**** Data block
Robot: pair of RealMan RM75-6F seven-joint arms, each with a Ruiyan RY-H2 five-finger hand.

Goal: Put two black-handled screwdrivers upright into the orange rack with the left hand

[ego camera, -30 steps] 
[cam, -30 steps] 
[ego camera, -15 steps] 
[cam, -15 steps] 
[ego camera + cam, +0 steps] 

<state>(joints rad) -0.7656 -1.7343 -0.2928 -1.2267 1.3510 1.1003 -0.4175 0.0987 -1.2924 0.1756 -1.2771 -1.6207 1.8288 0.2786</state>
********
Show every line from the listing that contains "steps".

* Output for this task:
[ego camera, -30 steps] 
[cam, -30 steps] 
[ego camera, -15 steps] 
[cam, -15 steps] 
[ego camera + cam, +0 steps] 

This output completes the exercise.